During the cross-examination, Mr. Nice did his level best to mislead the public and the court. For example, Mr. Nice repeatedly and deliberately misread a police report that referred to the "liquidation" of terrorists at Racak. When Mr. Nice read-out the document in court he didn't read the word "liquidate," he decided to say "execution" instead.

This type of behavior is par for the course for Mr. Nice, the man is a pathological liar. When Mr. Nice was confronted with his lie, he tried to say that there is no difference between "liquidating" somebody and "executing" somebody, so he didn't think that taking such a liberty with the text of an official document made any difference. Of course there is a world of difference between those two terms. Enemy fighters who die in combat are considered "liquidated," whereas unarmed people who are imprisoned before being killed are considered "executed."

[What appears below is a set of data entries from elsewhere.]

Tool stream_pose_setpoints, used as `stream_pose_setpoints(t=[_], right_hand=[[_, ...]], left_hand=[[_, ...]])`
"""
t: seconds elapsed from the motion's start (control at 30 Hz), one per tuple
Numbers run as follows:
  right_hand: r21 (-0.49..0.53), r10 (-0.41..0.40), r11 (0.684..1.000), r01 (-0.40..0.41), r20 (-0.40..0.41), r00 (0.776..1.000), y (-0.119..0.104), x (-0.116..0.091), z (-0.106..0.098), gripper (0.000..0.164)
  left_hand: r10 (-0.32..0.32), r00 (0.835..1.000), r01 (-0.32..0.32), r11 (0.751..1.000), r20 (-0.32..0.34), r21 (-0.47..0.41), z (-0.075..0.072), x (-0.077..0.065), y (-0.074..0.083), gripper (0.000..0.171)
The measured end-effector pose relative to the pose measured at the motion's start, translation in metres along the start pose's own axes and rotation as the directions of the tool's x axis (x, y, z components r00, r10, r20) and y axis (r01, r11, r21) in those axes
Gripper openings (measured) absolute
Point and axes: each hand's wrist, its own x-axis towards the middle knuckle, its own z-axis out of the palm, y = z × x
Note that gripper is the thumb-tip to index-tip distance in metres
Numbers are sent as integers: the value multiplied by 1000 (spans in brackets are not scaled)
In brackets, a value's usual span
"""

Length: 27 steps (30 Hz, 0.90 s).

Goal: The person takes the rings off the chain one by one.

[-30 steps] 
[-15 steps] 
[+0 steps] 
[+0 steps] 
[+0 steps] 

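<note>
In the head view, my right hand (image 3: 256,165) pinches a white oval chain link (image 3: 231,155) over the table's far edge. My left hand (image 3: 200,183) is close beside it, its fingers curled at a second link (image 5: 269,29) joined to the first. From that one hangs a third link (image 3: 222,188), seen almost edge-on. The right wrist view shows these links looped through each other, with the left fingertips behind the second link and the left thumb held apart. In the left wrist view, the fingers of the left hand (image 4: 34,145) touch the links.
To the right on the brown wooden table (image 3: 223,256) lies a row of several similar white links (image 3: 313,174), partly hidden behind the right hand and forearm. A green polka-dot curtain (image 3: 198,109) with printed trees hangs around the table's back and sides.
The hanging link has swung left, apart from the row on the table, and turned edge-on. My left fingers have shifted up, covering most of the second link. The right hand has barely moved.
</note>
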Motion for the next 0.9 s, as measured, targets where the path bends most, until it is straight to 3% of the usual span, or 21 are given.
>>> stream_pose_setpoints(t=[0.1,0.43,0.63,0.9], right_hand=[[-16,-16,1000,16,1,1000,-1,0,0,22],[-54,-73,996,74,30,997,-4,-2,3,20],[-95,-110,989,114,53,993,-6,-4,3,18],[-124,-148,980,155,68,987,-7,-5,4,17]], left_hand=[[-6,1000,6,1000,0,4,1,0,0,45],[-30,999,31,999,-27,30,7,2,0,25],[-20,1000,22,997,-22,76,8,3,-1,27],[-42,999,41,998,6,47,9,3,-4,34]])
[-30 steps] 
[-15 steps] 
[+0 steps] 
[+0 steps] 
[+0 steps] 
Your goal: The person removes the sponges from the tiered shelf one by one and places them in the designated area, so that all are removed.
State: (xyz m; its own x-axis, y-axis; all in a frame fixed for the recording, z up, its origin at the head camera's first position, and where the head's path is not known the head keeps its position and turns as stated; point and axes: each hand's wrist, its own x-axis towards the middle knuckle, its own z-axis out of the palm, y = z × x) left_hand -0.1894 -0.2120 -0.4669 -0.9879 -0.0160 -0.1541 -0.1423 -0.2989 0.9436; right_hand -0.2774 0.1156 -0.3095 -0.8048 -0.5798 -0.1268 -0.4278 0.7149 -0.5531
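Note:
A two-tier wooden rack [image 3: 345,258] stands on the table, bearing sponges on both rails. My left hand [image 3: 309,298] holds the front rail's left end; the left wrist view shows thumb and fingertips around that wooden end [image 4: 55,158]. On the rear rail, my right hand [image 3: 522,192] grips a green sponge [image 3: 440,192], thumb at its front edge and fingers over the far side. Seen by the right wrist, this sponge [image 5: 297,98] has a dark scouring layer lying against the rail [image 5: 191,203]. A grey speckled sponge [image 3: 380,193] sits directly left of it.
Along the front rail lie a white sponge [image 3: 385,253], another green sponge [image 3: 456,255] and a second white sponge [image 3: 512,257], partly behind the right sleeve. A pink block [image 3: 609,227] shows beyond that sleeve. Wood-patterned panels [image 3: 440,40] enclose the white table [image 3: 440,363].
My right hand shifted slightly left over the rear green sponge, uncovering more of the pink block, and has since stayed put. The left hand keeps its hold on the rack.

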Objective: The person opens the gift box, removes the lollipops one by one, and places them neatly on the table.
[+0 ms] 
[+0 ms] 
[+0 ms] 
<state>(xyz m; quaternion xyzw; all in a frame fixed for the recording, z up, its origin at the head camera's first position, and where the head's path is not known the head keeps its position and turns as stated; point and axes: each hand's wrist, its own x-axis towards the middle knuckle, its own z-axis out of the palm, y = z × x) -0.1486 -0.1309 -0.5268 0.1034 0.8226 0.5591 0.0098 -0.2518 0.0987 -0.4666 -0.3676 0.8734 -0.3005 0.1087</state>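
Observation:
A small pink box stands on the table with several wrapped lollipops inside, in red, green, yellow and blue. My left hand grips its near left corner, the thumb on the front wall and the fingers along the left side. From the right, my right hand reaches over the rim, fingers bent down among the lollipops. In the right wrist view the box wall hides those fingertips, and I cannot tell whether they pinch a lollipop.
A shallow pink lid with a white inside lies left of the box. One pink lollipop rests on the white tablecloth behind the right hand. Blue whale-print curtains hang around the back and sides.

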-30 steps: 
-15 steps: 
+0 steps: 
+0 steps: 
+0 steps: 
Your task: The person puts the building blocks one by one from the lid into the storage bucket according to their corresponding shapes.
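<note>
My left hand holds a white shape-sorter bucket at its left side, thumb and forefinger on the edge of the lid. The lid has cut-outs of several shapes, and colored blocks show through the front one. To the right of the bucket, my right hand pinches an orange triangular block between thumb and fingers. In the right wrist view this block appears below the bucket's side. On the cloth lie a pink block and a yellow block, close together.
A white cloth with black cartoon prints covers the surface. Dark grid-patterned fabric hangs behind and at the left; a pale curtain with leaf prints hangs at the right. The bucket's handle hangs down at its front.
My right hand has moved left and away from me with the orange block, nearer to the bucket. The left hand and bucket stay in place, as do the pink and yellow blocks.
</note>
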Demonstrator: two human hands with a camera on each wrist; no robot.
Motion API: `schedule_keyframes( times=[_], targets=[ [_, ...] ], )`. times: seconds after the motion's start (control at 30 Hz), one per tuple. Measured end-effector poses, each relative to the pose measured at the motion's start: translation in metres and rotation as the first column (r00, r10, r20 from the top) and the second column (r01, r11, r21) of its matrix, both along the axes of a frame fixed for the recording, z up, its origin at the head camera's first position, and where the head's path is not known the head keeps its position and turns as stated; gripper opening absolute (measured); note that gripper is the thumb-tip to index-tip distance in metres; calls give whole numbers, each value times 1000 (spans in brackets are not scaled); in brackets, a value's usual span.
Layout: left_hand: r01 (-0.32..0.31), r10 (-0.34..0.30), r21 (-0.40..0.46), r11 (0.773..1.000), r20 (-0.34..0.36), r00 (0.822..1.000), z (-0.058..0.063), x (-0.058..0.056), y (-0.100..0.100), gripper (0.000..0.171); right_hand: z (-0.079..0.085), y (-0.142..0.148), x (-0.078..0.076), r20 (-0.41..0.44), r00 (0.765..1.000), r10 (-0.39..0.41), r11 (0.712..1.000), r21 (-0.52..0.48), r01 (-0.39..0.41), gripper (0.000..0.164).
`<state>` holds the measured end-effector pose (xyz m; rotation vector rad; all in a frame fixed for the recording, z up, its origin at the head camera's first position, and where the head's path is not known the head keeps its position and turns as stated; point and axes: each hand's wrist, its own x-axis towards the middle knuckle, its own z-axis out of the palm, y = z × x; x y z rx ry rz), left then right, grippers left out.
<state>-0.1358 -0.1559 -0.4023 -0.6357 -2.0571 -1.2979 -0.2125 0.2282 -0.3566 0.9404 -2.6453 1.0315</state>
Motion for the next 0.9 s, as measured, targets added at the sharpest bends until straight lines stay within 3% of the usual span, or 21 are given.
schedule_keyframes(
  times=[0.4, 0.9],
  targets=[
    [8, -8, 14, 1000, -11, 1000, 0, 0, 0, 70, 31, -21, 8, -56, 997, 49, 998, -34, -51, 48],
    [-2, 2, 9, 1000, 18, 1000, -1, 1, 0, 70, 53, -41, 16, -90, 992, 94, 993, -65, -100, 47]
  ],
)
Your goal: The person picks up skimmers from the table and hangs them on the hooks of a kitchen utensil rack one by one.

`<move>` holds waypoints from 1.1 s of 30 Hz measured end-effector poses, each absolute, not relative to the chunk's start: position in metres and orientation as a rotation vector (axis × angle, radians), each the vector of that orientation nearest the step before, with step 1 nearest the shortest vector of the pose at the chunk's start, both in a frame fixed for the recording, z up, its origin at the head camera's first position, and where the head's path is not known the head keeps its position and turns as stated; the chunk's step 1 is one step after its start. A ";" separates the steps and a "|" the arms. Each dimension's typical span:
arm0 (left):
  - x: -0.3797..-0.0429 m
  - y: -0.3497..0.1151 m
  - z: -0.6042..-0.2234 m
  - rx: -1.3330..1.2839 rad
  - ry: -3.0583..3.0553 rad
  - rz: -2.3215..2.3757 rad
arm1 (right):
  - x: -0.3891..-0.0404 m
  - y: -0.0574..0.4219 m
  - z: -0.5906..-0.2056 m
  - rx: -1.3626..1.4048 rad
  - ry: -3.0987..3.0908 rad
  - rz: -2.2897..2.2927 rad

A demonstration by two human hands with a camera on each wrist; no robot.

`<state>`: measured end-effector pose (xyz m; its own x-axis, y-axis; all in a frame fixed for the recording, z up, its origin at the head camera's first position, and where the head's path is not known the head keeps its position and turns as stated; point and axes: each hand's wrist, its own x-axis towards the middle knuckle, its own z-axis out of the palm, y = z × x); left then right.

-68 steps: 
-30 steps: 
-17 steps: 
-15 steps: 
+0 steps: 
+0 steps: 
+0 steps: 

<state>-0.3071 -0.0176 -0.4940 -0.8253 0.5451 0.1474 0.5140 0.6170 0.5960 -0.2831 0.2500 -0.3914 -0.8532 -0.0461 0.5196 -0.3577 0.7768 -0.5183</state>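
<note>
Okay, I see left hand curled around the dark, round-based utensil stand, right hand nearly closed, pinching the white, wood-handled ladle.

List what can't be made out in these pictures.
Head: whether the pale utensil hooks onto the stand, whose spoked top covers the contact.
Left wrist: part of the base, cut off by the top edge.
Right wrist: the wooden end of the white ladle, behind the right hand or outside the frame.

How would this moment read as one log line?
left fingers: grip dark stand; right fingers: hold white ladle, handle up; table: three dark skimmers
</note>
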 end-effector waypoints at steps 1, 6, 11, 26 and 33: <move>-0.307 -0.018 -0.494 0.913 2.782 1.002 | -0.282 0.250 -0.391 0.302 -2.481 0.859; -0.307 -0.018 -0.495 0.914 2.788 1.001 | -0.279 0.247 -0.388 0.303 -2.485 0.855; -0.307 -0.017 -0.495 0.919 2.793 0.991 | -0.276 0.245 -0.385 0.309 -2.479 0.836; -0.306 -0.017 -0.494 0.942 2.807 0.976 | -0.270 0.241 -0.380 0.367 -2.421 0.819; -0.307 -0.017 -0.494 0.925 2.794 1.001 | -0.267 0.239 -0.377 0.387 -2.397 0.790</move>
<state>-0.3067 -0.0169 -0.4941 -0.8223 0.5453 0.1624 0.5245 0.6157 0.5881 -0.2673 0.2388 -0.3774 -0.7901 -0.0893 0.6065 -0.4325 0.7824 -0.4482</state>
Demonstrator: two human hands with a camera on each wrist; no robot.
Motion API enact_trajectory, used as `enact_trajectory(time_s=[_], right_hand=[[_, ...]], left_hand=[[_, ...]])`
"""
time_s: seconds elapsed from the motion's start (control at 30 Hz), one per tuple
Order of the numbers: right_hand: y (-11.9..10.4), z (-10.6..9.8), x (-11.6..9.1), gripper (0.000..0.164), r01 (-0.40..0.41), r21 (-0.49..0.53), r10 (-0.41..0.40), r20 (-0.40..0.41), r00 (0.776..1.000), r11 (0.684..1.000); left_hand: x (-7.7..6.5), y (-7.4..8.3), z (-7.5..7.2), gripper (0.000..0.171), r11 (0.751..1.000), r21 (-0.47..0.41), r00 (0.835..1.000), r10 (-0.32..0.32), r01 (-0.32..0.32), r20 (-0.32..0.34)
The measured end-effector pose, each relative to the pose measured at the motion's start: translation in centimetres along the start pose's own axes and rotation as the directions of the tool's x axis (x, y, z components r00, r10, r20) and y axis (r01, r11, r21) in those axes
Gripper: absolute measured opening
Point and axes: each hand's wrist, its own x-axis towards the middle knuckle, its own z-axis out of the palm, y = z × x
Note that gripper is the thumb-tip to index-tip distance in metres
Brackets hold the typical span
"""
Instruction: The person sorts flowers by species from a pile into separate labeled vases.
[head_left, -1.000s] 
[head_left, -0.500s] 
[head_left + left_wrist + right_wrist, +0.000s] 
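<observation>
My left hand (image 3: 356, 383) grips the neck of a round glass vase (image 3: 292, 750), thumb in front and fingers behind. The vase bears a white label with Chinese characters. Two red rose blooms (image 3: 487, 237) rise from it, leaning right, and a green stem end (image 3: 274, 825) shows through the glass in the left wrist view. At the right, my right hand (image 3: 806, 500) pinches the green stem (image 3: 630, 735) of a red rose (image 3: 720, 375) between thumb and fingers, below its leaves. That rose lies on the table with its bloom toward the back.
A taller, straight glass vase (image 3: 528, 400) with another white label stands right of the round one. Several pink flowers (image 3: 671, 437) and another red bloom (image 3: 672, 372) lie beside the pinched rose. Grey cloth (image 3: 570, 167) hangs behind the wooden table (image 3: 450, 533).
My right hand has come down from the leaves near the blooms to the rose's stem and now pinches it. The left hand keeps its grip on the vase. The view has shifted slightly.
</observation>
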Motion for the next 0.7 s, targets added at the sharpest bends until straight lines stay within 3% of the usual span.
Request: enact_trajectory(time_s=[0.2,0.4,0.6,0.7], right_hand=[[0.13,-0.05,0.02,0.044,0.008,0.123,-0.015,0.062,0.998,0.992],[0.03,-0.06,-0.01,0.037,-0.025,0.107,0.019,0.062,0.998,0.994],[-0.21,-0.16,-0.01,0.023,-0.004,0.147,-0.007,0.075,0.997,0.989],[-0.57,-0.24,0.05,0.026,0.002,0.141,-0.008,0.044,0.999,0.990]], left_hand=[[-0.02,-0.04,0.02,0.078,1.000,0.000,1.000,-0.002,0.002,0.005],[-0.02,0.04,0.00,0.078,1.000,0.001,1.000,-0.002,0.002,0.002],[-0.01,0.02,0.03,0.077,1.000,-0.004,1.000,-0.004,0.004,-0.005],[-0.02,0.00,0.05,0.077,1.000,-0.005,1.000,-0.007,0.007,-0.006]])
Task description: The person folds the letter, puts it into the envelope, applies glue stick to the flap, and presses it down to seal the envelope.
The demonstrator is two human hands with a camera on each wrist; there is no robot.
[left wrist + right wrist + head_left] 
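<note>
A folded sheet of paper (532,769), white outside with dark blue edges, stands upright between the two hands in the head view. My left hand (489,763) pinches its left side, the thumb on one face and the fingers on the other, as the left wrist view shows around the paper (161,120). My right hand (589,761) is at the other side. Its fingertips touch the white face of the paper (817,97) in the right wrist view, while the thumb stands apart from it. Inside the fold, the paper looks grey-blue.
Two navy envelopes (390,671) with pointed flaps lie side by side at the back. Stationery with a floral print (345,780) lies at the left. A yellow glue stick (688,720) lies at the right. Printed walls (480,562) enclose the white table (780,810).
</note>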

In another instance, when reading from another police report, Mr. Nice took the premise of a question and magically turned it into proof an allegation. The police report outlined a conversation that a police chief had with a member of one of the KDOMs. The KDOM official asked "how come the military took part in the operation in Racak?" The police chief responded that the military did not take part in the operation.

According to Mr. Nice's "logic" this document "proves" that the army took part in Racak. Mr. Nice says that the premise of the question would not have been included in the report if the premise had been a false. Mr. Nice claimed that the document was "proof" that the police had lied to the international community about the role of the Army in Racak. If Mr. Nice was a character on "Star Trek," he would give poor Mr. Spock a heart attack with that type of logic.

Naturally, Jasovic disagreed with Mr. Nice's suggestion and said that he had no information to indicate that the Army had taken part in the events in Racak.

Towards the end of the cross-examination Mr. Nice drew Jasovic's attention to the testimonies of some witnesses who he said had "escaped" from Racak. Mr. Nice read out the names of people he called "survivors" and asked how come most of them were not listed in Jasovic's documents as KLA members.

I really have no idea what Mr. Nice thought he was proving, but he did a masterful job of showing that the people known from Jasovic's documents to be KLA members were killed in Racak, while people not considered to be KLA members lived. Obviously this means that the KLA died in combat, while civilians were not targeted.

Jasovic will be re-examined by Slobodan Milosevic when the trial resumes next Monday.

This summary only covered June 17th. The broadcast from the ICTY was not available on the 16th due to technical difficulties. Judging from Mr. Nice's performance with this witness on the 15th and today, I don't think we missed much of anything on the 16th.